Alliance stands up to NU
Students, neighbors battling expansion
Roxbury residents have gained an unlikely ally in their fight against Northeastern University's expansion into their neighborhood: Northeastern students.
"We live next to a community that has a history of getting kicked around by Northeastern," says Timbah Bell, a junior from Gloucester. Bell was among the nearly 100 people at a campus forum last month on Roxbury relations, strained recently by a 1,200-student dorm project and the school's purchase of a low-income apartment building.
For a student body that has attracted bad publicity in recent years for postgame rioting and wild parties, such activism and community engagement may seem out of character. But the law school students who organized the forum hope it's just the beginning of a campaign that will make students more aware of the university's impact on the distressed neighborhoods around it.
The students entered the fray after Northeastern bought a 52-unit, rent-subsidized building on Massachusetts Avenue, the St. Botolph Terrace Apartments. The purchase was condemned by city councilors and other elected officials at a hearing in November, and in a subsequent resolution, the council urged the university to give up the building.
According to an agreement with the Boston Redevelopment Authority, signed in July but not disclosed until October, Northeastern can convert the units to market-rate or another use after 2023. Tenants and their supporters fear that cuts in federal funding for Section 8, which provides rent vouchers for low-income households, could allow the school to convert the building much sooner.
Among those now speaking out against Northeastern is state Senator Dianne Wilkerson, a Roxbury Democrat who had been a key backer of the school's plan to build a 22-story dorm in Lower Roxbury, despite resistance from large segments of the community. Now under construction at the intersection of Ruggles and Tremont streets, the pair of towers is fast becoming the most prominent feature of the skyline in the area.
"I was in a different place with this a year ago," says Wilkerson, who participated in the student forum and the council hearing. "I now think [Northeastern] has exhausted the good will that it was extended."
In addition to decrying the purchase of St. Botolph Terrace, Wilkerson accuses Northeastern of failing to honor commitments to hire a significant number of minority firms for the dorm project and to furnish a generous benefits package to the community.
Northeastern officials maintain that the benefits deal, signed months after construction began, does make significant contributions, including tens of thousands of dollars in scholarships for residents of nearby housing projects. Moreover, they point out, minority hiring has improved considerably since work on the project began.
As for St. Botolph Terrace, Jeffrey Doggett, Northeastern's director of government relations, testified at the City Council hearing that tenants would not be removed before 2023, and that the school may be open to "extending affordability" beyond that point.
In addition to St.

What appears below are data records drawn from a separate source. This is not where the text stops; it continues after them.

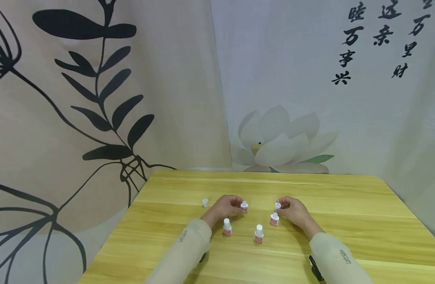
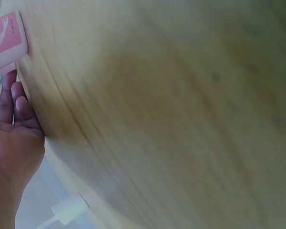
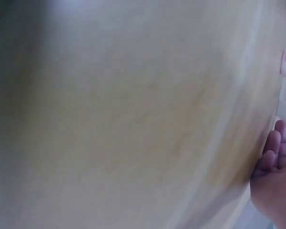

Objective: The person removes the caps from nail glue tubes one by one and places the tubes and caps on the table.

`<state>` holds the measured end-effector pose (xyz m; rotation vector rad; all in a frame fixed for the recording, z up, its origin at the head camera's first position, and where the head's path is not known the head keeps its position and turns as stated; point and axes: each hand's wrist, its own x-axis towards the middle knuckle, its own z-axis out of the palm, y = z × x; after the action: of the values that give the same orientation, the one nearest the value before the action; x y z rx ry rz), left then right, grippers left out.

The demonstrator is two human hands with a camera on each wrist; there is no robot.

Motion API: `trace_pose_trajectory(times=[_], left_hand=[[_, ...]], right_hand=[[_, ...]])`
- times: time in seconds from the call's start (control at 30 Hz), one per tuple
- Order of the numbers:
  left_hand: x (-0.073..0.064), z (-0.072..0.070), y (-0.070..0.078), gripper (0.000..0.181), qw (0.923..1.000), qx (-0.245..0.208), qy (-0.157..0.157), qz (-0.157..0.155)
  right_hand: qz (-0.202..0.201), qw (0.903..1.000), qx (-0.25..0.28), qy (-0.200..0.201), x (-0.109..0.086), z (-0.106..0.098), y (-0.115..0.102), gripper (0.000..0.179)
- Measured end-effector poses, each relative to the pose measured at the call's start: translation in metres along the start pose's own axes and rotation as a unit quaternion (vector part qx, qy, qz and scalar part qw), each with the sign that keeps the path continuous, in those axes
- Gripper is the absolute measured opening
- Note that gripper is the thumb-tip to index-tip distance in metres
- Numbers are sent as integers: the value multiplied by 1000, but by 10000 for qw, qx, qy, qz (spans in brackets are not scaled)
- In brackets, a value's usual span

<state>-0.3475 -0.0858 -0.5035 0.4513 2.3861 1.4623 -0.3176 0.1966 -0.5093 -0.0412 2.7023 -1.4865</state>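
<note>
My left hand (image 1: 227, 206) holds a small white bottle (image 1: 244, 209) with a pink label and a bare nozzle, standing on the table. My right hand (image 1: 294, 210) pinches a white cap (image 1: 277, 205) with a thin stem pointing up. Just in front of that cap is a second uncapped bottle (image 1: 275, 219). Another white cap (image 1: 205, 202) lies left of my left hand, stem up; the left wrist view shows this cap (image 2: 70, 208) too. Closer to me are two capped bottles, a left one (image 1: 227, 228) and a middle one (image 1: 258, 234).
The wooden table (image 1: 345, 205) reaches back to a hanging cloth (image 1: 185, 98) printed with plants, a lotus and characters. Both sleeves (image 1: 182, 252) come in over the table's near side.
</note>
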Motion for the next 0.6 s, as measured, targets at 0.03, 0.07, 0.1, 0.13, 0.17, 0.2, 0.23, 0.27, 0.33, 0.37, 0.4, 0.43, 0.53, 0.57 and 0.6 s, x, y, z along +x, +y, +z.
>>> trace_pose_trajectory(times=[0.03,0.07,0.1,0.13,0.17,0.2,0.23,0.27,0.33,0.37,0.4,0.43,0.53,0.57,0.6], left_hand=[[-1,0,1,24,10000,-50,-14,30],[-2,0,1,25,10000,-76,-32,34],[-3,-1,2,27,9999,-88,-42,35],[-3,-1,3,28,9999,-88,-56,32],[-5,-2,4,30,10000,-59,-70,21],[-5,-3,5,32,10000,-42,-80,6],[-6,-5,6,34,9999,-31,-99,-29],[-8,-6,7,36,9999,-24,-110,-71],[-10,-9,8,42,9998,-57,-120,-122],[-12,-11,10,44,9998,-83,-114,-132],[-13,-13,11,46,9998,-118,-110,-137],[-15,-15,12,47,9998,-128,-105,-123],[-18,-22,18,47,9999,-106,-21,-53],[-19,-24,20,45,9999,-99,26,-37],[-19,-26,23,44,9999,-115,71,-33]], right_hand=[[2,10000,21,-5,0,-1,0,34],[15,10000,41,-7,-1,-2,-1,35],[42,10000,56,-15,-2,-2,-2,36],[78,9999,78,-20,-3,-3,-2,37],[89,9999,95,-36,-4,-4,-2,39],[127,9998,123,-40,-6,-5,-3,40],[142,9998,132,-53,-7,-6,-3,41],[149,9998,146,-60,-9,-7,-3,42],[112,9998,157,-94,-11,-9,-3,44],[102,9998,168,-104,-12,-10,-3,45],[105,9997,178,-102,-13,-12,-3,46],[88,9997,171,-115,-14,-13,-2,48],[84,9997,182,-108,-16,-18,-1,53],[84,9998,175,-96,-17,-20,0,53],[47,9998,162,-90,-18,-22,0,55]])
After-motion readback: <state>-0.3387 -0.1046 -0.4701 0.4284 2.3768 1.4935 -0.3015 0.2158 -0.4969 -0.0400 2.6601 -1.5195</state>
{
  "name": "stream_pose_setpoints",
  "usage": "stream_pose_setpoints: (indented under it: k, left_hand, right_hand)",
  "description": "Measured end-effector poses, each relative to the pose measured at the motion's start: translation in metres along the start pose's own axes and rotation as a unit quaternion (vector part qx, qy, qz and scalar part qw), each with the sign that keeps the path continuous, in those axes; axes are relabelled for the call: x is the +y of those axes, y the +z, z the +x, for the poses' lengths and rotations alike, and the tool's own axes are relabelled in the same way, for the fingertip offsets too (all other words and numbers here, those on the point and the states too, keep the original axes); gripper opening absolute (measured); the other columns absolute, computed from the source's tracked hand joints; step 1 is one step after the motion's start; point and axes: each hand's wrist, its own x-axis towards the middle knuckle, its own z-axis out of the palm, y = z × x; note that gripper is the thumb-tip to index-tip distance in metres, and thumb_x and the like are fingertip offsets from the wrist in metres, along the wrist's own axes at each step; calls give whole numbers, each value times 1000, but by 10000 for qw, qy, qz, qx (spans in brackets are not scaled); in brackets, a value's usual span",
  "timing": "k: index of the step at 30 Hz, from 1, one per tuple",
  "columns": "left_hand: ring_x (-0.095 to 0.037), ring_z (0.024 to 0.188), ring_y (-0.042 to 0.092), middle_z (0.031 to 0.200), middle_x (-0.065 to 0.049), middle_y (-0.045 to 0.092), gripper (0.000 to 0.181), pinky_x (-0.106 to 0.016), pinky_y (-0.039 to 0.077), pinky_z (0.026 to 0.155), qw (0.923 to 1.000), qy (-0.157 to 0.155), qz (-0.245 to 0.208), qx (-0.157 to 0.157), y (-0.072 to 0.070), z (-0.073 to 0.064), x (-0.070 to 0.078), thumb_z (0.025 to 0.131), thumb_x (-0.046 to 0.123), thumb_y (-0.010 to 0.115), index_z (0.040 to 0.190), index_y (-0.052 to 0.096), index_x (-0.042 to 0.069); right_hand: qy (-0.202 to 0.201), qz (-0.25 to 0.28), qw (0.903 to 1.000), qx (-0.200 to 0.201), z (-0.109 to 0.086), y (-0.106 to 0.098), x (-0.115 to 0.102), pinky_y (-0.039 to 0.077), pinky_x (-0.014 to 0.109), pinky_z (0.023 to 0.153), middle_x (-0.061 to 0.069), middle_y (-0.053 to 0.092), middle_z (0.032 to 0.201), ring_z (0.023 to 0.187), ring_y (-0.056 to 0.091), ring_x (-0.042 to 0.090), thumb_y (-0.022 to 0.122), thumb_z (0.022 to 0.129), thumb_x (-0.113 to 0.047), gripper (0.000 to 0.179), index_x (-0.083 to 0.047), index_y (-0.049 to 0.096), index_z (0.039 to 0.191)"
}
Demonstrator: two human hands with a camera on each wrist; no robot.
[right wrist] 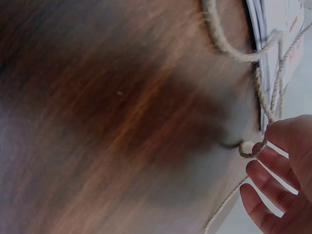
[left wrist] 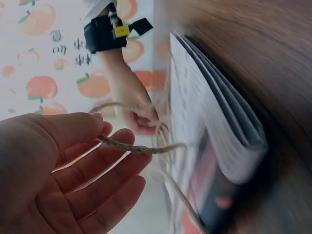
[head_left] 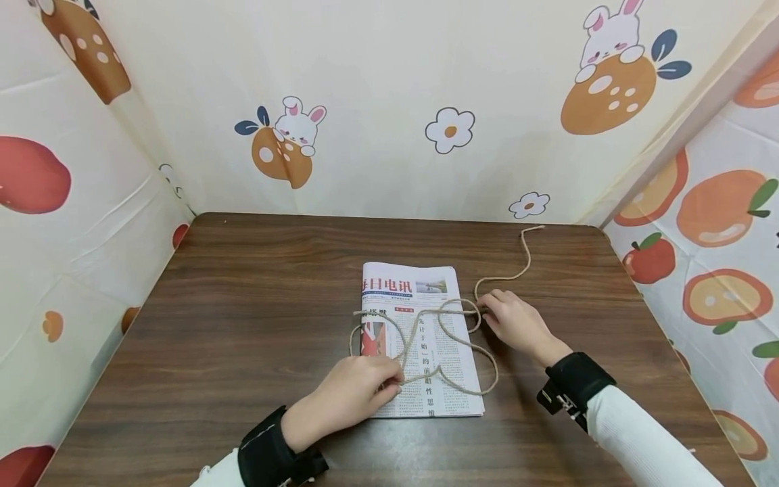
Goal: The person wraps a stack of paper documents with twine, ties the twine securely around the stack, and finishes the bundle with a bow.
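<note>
A folded newspaper point(head_left: 426, 345) lies on the brown wooden table point(head_left: 262, 297), with a tan twine rope point(head_left: 426, 312) looped loosely over it. At the newspaper's lower left edge, my left hand point(head_left: 349, 396) pinches the rope between thumb and index finger. In the left wrist view, the rope point(left wrist: 141, 149) runs out from under the thumb, and the other fingers are spread. Beside the newspaper's right edge, my right hand point(head_left: 517, 325) pinches another part of the rope. The right wrist view shows a small bend of rope at the thumb and index fingertip of this hand point(right wrist: 292, 170).
One rope end trails to the table's back edge at the right. Behind the table hangs a cream sheet point(head_left: 371, 135) with rabbits and flowers. Fruit-print sheets stand at the left and right point(head_left: 663, 325). Black bands point(head_left: 578, 382) wrap both wrists.
</note>
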Motion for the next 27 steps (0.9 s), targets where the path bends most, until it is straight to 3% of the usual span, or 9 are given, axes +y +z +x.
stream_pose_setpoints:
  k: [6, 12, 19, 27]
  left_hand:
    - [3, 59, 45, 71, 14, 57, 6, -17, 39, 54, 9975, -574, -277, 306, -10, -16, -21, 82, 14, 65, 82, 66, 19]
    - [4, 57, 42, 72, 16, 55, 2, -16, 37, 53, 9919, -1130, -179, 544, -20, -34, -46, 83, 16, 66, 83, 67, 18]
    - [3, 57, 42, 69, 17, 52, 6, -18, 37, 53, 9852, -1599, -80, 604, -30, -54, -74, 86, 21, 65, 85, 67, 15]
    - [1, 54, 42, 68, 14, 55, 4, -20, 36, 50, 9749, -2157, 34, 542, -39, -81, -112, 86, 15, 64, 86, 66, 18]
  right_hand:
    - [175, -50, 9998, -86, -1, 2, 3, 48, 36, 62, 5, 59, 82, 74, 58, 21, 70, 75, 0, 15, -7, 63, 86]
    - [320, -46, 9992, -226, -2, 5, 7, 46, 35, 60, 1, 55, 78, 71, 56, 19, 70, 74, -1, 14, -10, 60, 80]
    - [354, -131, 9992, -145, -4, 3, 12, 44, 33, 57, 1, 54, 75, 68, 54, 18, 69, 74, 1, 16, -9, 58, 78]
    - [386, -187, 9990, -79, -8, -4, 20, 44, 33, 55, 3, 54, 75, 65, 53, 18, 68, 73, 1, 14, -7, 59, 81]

Botolph Terrace, there are eight other Section 8-subsidized buildings near the campus, including the 400-unit Symphony Plaza, at a corner of Huntington and Massachusetts avenues, and the 346-unit Roxse Homes complex in Lower Roxbury.
Since the 1990s, the Northeastern campus has steadily spread eastward across Columbus Avenue into the Greater Roxbury Development Area, a zoning district drawn up to spur neighborhood job creation and investment. Northeastern is now the area's largest single property owner, and it has built dorms, administrative offices and its police headquarters, encountering resistance nearly every step of the way.
The St. Botolph Terrace tenants and their supporters want Northeastern to sell the building to an agreed-upon third party or to allow the tenants to buy the building through a co-op, as is the case at other Section 8 buildings in the area.
Since the purchase was finalized in November for $10.4 million, meetings between Northeastern officials and tenants have focused largely on maintenance issues, such as faulty heating, not the fate of the building, says tenant Rosalind Dawson.
"We've felt pushed around and powerless in all this," Dawson says.
At the same time, Dawson says, she is encouraged by the response from the students. "They also suffer from a lack of cooperation from Northeastern," she says. "They don't get enough funding and have to seek housing where they can get it."
For law student Kate Krepel, the issue comes down to the responsibility of the students who pay tuition to the institution.
"It's important to hold Northeastern accountable for its actions," she says. "It has all the power to do what it likes unless students speak up."